Data shown below:

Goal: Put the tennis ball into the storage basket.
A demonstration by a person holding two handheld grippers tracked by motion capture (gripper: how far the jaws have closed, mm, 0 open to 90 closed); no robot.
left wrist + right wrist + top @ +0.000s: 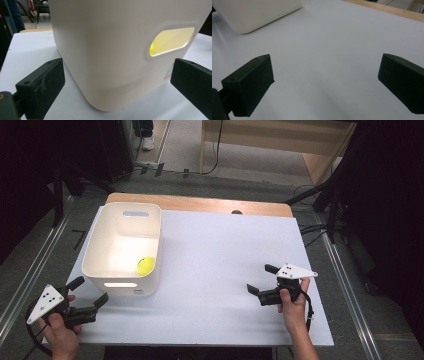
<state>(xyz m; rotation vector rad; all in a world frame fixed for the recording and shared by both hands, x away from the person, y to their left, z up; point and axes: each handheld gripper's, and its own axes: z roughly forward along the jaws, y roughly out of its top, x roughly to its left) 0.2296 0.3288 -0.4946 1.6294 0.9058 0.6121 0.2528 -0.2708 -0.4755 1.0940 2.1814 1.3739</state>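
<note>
1. Two grippers are in my hands in the high view. My left gripper sits at the near-left corner of the white rectangular table top, its jaws spread wide and holding nothing, aimed at the near corner of the white plastic bin with slotted handles.
2. Inside that bin, a small yellow-green ball lies on the floor against the right wall, near the front.
3. My right gripper rests well apart from the bin, on the near-right part of the table top, jaws likewise released and empty, pointing left.
4. From the left gripper view, the bin stands just beyond my parted jaws, its rounded corner between them but not touched. Yellow glows through the handle slot.
5. From the right gripper view, my jaws stand wide over bare table top, and a corner of the bin shows at the upper left.
</note>
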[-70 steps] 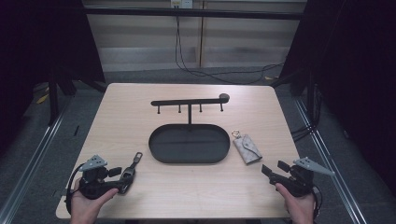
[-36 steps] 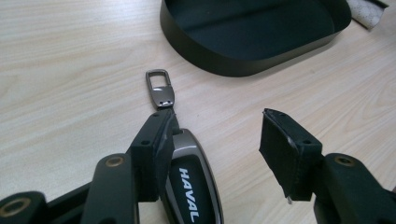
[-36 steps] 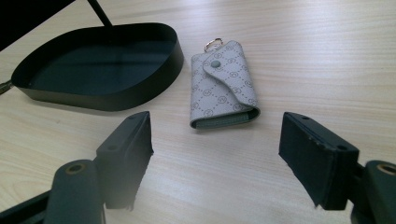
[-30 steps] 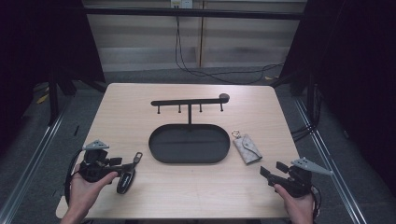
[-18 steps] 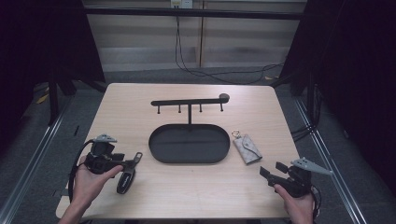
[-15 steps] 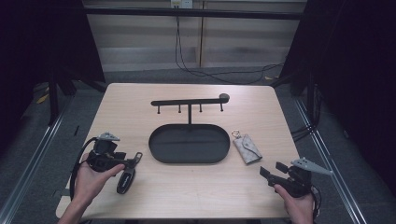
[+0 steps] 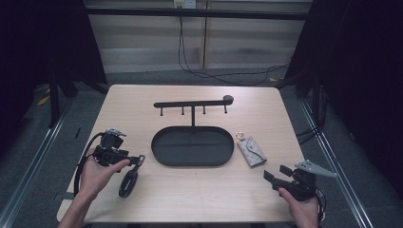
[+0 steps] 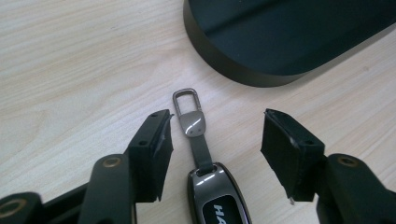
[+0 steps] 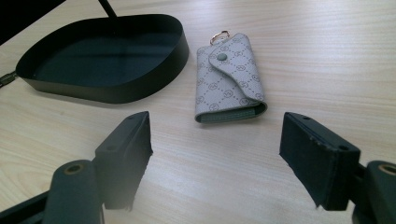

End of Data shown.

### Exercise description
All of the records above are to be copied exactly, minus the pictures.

### Your solution
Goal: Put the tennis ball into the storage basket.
A demonstration by a person holding two handheld grippers tracked by motion capture (gripper: how far the jaws have closed, mm, 0 open to 90 closed); no robot.
left wrist + right wrist + top @ +0.000s: 
<state>(xyz m; rotation vector rad; all in a world frame fixed for the recording and shared by both hands, x away from the person, y to their left, z up; point and axes: each handheld gripper's, and its own axes: z roughly forward along the jaws, y roughly out of its top, x roughly to its left) 0.2296 0.3288 -0.4946 1.6294 0.9058 0.6121 0.2528 -0.2708 -0.4755 1.0940 2.1814 1.3739</state>
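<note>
1. Two grippers are in my hands in the high view. My left gripper sits at the near-left corner of the white rectangular table top, its jaws spread wide and holding nothing, aimed at the near corner of the white plastic bin with slotted handles.
2. Inside that bin, a small yellow-green ball lies on the floor against the right wall, near the front.
3. My right gripper rests well apart from the bin, on the near-right part of the table top, jaws likewise released and empty, pointing left.
4. From the left gripper view, the bin stands just beyond my parted jaws, its rounded corner between them but not touched. Yellow glows through the handle slot.
5. From the right gripper view, my jaws stand wide over bare table top, and a corner of the bin shows at the upper left.
</note>
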[-70 steps] 
[-36 steps] 
[-36 steps] 
[-30 steps] 
[-18 steps] 
[-15 steps] 
[+0 steps] 
[+0 steps] 
[+0 steps] 

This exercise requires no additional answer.